Elegos leva la tête.
— Quand vous n’êtes plus que douleur, vous dépassez les limites de votre corps ?
— Oui.
— Alors je ne suis pas au bout de mes peines…
— Vous êtes fatigué. Vous pourrez vous reposer bientôt. Deign Lian m’a dit que vous vous étiez trompé en supposant que la Nouvelle République cesserait ses missions de reconnaissance après l’échec de Garqi. Le même vaisseau est revenu nous espionner sur Sernpidal.
— Et alors ?
Shedao Shai réprima un sourire.
Jouons à notre petit jeu. Ne me demandez pas ce que nous faisons à Sernpidal, mais si l’information est toujours secrète…

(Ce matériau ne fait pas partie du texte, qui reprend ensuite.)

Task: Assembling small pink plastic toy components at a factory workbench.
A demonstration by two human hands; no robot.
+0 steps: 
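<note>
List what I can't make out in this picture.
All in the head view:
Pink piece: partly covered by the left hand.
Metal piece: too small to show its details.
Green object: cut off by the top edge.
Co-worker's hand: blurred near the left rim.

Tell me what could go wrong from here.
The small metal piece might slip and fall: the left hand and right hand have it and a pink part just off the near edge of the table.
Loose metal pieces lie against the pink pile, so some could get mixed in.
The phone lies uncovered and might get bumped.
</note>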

— Nos forces, mal positionnées, n’ont pas pu l’arrêter. Il reste une chance que nos ennemis n’analysent pas correctement les données.
— Mais vous n’y croyez pas vraiment.
— Non. Le chef qui a fait entrer le vaisseau dans le système est trop intelligent. Il s’agit du navire qui a aidé à évacuer Dubrillion et qui nous a combattus à Dantooine. Vous m’avez dit que le commandant est un Bothan.
— Vous m’avez demandé de confirmer des informations glanées auprès des prisonniers. Si le vaisseau est toujours sous le commandement de Kre’fey, il réapparaîtra là où vous vous y attendrez le moins.
— Vous avez essayé de me tromper avec vos estimations ?
— Non, la présence de l’amiral à Sernpidal m’a surpris autant que vous. Mes prévisions actuelles se fondent sur le fait qu’il continuera à être imprévisible.
— Je vois. Vous n’êtes pas assez stupide pour croire que je n’apprends rien de nos petites joutes verbales. Vous êtes étonné que je le mentionne ? Je surprendrai aussi l’amiral Kre’fey. C’est un Bothan. Que vaut-il en comparaison de l’amiral chiss dont vous m’avez parlé ? Etudie-t-il également ses ennemis ?
— Kre’fey n’a pas les mêmes habitudes que Thrawn, mais on le considère comme doué.
— C’est un Bothan, une espèce que nous avons étudiée. Ces êtres sont enclins à la duplicité, me dit-on. Peu de gens leur font confiance. Ils ont presque exterminé votre peuple, n’est-ce pas ?
— Oui… Mais juger l’amiral Kre’fey, à l’aune des autres Bothans serait une erreur.
— Bien dit, Elegos ! Vous m’obligez à choisir entre vous croire ou supposer que vous mentez, et croire l’inverse.
— Si je suis là pour apprendre de vous et vous enseigner des choses, essayer de vous tromper serait stupide. Je vous ai donné un avertissement honnête.
— Certains pensent que je devrais me défier de vous, sinon je risque d’agir contre les intérêts des Yuuzhan Vong… Ils me jugent corrompu par votre contact.
— C’est peut-être le cas…
— Vous considérez-vous corrompu par votre contact avec moi ? Avez-vous assez appris sur la douleur pour la partager avec les vôtres ?
— Pour la leur infliger ? Non. Mon peuple n’apprécie pas la violence.
— Mais vous avez tué.
— Seulement pour sauver des vies. Je ne ferai souffrir personne, si je peux l’éviter.
— Même si la victime le souhaitait ?
— Par exemple, vous attacher dans l’Etreinte de la Douleur ? Non.
— Et si je vous menaçais d’abattre quelqu’un à chaque minute qui passe ?
— Ces gens ne seraient pas en sécurité si vous avez un pouvoir absolu pour eux. Il me serait impossible de les protéger. Je vous laisserais les tuer, sachant que vous leur épargnez peut-être de plus grandes souffrances.
Le commandant yuuzhan vong se détourna.
— Vous avez beaucoup appris, Elegos, et vous m’avez appris beaucoup. Les vôtres, même si ce sont des blasphémateurs et des hérétiques, ont assez de force pour nous poser des problèmes.
— Une leçon utile pour vous…
— Oui. Nous la mettrons à profit quand la Nouvelle République livrera bataille contre nous.